With the help of technology, retail investors will be able to access assets previously available only to institutional clients. Bob Currie reports on new research by Funds Europe and Calastone.

Investment advice is likely to remain available to the wealthy and closed off to other people. But assets available to the well-off are likely to become more accessible to non-wealthy clients, too, thanks in large part to technology.

These are two of the main findings in a technology survey of fund professionals conducted by Funds Europe in partnership with Calastone, a funds transaction network with a deep interest in blockchain.

The report, ‘The changing face of fund distribution: technology and innovation in asset management 2020’, is based on an online survey of almost 200 industry professionals located in Europe and the UK. The data collection was managed during January and early February 2020 and concluded before the effects of Covid-19 reached their peak in the survey’s markets.

Investment advice – or at least guidance – lies close to the heart of the shift in asset management from delivering ‘better products’ to ‘better solutions’ instead.

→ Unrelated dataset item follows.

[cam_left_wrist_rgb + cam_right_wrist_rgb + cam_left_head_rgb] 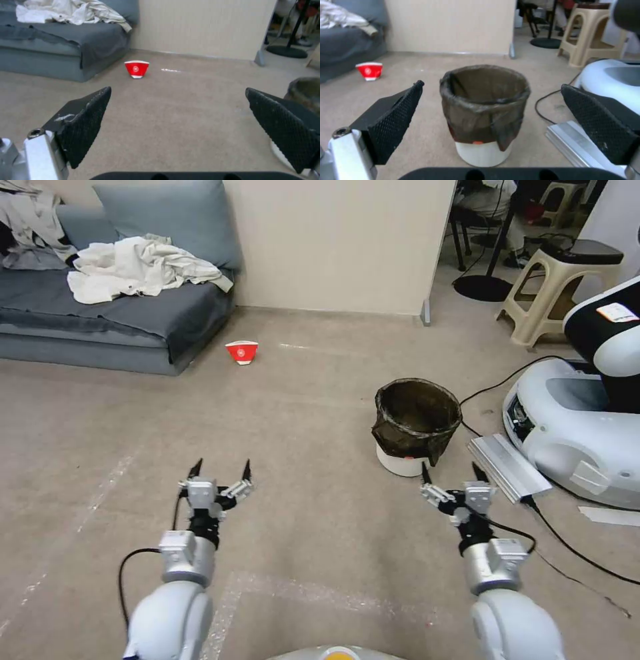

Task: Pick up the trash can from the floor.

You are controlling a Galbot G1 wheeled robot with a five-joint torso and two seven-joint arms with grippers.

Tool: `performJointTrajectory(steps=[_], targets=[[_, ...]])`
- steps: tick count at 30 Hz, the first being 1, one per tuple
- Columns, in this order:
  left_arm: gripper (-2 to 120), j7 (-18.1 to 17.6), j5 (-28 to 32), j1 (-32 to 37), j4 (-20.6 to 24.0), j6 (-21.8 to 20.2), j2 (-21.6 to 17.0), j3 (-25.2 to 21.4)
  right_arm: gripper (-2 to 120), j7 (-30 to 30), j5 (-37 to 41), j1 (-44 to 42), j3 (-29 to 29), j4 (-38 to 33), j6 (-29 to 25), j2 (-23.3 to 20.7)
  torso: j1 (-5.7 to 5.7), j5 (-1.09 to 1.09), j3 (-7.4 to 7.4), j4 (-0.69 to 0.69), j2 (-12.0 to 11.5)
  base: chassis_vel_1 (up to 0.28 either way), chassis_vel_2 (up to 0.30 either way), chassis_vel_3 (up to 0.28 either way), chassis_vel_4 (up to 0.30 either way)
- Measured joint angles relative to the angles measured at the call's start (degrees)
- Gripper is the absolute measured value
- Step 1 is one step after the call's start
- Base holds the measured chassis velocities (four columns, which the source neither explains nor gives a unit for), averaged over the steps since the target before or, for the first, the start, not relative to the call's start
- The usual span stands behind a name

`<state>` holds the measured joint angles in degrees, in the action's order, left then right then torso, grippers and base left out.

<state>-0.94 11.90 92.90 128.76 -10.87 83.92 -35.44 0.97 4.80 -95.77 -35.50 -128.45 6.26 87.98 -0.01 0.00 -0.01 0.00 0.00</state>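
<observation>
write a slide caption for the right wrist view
Open right hand faces the upright bag-lined trash can on the floor.

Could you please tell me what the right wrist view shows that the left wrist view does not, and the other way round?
The right wrist view alone shows the trash can whole, upright on the floor, framed by the open right end effector, with a beige stool and a silver bar beside it. The left wrist view alone shows the open left end effector over bare floor and crumpled white cloth on the sofa. Both share the red-and-white bowl, sofa and wall.
</observation>
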Motion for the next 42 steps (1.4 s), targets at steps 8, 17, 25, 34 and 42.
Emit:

However, the survey reveals concerns that lower-income sections of the investment community will struggle to access suitable investment advice. Alarmingly, 41% of UK-based survey constituents and 53% of those based in continental Europe believe that investment advice will remain the “domain of the wealthy”. 

This is a message that asset management companies – and policymakers – must tackle head on if they are to stay true to the objective of extending financial inclusion and providing affordable investment solutions to a wider retail public.

Looking more broadly at the question of investment advice, one respondent indicated that investors will play an increasingly important role in dictating the way that investment advice is constructed and delivered. There will be a transition period, where existing players remain a feature of the landscape, but the industry will need to adapt to the different expectations that millennials and subsequent generations have in terms of how finance and investment advice is delivered. 

“There will be a need for flexibility and humility from current market incumbents if they are to survive during these changing times,” says the respondent.

The survey finds that new models for advice provision will be launched across Europe, with robo-advice and the use of model portfolios likely to expand, particularly in the UK market (fig 1). 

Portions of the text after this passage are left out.